[Records provided — start]

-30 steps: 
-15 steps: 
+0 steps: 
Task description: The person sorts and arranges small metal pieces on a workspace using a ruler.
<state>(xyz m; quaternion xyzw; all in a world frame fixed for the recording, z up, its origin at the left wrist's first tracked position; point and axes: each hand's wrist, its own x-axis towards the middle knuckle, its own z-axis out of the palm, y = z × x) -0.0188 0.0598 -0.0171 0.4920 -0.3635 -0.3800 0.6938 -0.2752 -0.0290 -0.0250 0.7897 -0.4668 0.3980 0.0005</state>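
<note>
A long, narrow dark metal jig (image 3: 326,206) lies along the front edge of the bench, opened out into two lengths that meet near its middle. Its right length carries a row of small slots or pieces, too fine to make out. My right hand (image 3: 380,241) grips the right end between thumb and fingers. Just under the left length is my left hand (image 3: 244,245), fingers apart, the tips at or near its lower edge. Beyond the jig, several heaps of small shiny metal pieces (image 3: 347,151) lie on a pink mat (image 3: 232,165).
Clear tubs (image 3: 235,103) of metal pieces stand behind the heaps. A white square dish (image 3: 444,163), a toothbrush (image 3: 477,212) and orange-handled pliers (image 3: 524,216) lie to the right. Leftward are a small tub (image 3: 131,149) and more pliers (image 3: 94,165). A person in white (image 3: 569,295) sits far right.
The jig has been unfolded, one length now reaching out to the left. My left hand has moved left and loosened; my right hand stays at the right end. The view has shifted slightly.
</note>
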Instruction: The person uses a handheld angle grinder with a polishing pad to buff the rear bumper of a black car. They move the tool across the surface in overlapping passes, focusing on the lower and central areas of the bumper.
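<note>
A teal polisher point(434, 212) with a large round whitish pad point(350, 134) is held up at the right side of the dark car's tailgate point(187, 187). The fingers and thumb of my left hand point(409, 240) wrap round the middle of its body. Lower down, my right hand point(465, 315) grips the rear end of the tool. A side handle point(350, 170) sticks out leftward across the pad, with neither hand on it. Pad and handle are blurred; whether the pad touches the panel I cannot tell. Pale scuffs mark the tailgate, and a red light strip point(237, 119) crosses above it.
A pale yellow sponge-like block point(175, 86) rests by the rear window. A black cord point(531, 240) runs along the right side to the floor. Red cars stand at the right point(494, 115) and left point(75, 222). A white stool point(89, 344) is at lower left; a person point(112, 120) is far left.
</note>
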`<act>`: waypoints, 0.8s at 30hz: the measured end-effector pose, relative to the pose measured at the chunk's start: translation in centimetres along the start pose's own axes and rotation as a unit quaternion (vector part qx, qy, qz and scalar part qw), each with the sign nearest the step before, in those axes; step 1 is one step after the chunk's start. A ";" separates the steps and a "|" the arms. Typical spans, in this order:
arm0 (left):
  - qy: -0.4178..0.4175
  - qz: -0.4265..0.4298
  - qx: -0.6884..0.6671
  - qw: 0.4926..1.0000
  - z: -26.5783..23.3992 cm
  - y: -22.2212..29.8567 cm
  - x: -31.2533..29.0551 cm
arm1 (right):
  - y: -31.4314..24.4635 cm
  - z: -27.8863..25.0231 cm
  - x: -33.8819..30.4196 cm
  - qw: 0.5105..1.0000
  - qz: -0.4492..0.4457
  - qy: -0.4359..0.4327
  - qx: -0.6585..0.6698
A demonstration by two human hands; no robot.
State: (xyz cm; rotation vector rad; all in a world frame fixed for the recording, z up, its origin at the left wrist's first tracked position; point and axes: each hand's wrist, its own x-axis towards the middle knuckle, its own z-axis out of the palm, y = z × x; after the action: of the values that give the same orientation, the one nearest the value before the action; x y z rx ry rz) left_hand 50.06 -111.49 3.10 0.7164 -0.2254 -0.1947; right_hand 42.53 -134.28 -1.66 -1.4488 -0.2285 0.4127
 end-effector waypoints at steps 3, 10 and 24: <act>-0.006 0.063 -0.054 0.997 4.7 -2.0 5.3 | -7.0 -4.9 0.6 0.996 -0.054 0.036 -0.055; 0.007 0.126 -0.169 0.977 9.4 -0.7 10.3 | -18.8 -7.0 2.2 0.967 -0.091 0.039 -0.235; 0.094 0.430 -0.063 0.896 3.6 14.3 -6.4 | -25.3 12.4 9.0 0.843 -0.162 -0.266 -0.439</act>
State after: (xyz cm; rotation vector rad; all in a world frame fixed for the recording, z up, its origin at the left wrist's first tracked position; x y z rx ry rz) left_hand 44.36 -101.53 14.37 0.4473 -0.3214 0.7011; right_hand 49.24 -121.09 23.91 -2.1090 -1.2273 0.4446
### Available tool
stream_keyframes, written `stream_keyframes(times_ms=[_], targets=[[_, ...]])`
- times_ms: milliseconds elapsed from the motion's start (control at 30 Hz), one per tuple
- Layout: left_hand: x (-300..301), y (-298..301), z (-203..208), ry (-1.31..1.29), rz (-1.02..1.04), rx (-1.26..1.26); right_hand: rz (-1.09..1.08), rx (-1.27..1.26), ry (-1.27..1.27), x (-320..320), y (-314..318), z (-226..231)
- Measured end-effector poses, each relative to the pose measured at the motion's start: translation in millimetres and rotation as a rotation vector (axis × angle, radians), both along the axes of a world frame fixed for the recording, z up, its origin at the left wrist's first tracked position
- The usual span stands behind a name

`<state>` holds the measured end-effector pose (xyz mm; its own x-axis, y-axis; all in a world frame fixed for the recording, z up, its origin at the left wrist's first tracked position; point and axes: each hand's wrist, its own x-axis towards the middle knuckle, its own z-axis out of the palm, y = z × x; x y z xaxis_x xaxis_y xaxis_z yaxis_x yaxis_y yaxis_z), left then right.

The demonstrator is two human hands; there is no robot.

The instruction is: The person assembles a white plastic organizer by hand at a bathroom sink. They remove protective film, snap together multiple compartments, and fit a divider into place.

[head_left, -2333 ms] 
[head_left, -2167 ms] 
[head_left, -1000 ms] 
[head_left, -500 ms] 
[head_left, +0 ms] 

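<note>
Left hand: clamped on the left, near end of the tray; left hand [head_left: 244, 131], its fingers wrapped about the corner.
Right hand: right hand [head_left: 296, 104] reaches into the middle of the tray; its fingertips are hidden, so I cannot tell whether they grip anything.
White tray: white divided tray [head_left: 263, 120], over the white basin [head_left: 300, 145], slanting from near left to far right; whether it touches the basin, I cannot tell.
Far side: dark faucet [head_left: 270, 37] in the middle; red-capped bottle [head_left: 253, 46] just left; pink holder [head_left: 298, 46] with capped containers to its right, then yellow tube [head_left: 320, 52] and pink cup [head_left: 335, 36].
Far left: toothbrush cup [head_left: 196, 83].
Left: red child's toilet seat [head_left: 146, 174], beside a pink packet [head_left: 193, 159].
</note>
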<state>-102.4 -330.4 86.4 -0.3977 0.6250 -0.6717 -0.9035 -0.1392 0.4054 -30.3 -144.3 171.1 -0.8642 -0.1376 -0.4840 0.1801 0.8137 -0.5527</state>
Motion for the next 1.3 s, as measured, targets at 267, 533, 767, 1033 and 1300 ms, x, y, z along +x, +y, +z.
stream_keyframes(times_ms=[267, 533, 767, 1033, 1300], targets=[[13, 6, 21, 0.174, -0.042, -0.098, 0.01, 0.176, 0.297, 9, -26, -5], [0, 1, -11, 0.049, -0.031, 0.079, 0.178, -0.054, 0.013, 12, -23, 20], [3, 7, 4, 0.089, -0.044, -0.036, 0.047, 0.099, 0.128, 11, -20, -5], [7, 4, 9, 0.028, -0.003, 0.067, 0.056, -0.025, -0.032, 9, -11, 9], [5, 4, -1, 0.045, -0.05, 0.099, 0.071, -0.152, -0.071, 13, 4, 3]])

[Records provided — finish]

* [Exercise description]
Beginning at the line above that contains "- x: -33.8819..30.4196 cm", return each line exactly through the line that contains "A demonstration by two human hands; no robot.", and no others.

* [Reply]
  - x: -33.8819..30.4196 cm
  - qw: 0.5105..1.0000
  - qz: -0.4492..0.4457
  - qy: -0.4359..0.4327
  - qx: -0.6585..0.6698
A demonstration by two human hands; no robot.

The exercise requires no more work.